On Thu, Jun 7, 2012 at 3:08 AM, Simon Walter <si...@gikaku.com> wrote:
> On 06/07/2012 12:29 PM, Lars Nilsson wrote:
>> I've been happy using SQLAPI++ (http://www.sqlapi.com/) where I work.
>> Commercial and not open source, but it's cross-platform and supports a
>> dozen or so different databases.

> It looks nice. I'm looking for something open source. I'm fine using one of
> the SQL connectors. I just need to know which one works. How does SQLAPI++
> connect to MySQL? Is it thread safe?

It loads the libmysqlclient dll/so libraries under the hood, mapping
each database client library's particular function set to its own
internal function pointers. I believe it to be thread-safe (pthread
mutexes on Linux/Unix, Windows relies on mutex/critical section
objects).

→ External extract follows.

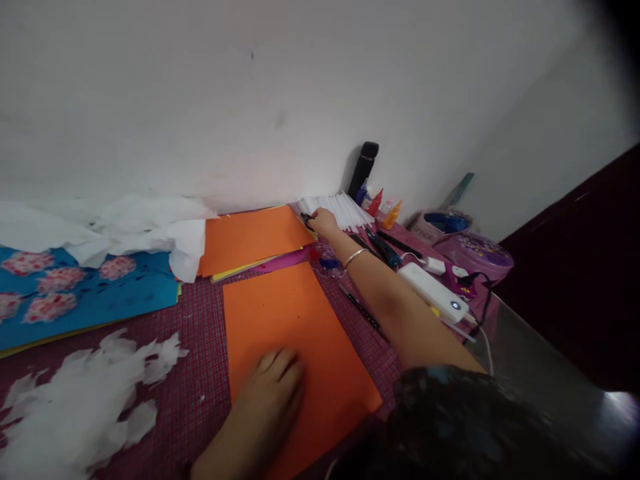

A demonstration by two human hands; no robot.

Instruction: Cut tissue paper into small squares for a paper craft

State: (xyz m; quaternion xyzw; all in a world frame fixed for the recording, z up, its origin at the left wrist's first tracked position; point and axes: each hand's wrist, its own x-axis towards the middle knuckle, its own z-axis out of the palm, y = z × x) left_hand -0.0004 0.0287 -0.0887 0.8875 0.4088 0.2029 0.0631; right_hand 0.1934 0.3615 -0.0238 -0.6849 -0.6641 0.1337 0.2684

Instances of SAConnection objects should probably not be
used across threads simultaneously though (usual caveats when doing
multi-threaded programming apply, etc).

I do like the high-level abstraction of the databases, and the use of
exceptions for errors so every statement doesn't need to have a check
to see if it was successful (just wrap your sequence of operations in
a try/catch as makes sense for the application). I know it reduced my
database-specific lines of code quite a bit when I changed a MySQL
specific program to using SQLAPI++.

If one need to, it is always possible to get a native database handle
out that can be used with the database-specific API (at which point
your program would have to be linked with the required
database-specific client libraries, and so on), but it is not
something I have really needed personally. If at all possible, I stay
in the realm of SQLAPI++ which makes my program independent of the
database libraries (implies I do not use native handles). It means I
can compile my program without having Oracle installed for instance,
and as long as a user has some means of configuring my program so that
SA_Oracle_Client is passed to a connection object (mapping from string
to the enum value or whatever else make sense), it should just work,
given a proper connection string (as long as one handles the special
cases properly as outlined in database specific notes for the classes
and methods, etc)

I'm sorry if I sound like a sales person for SQLAPI++. I have no
relation to it, just a satisfied user.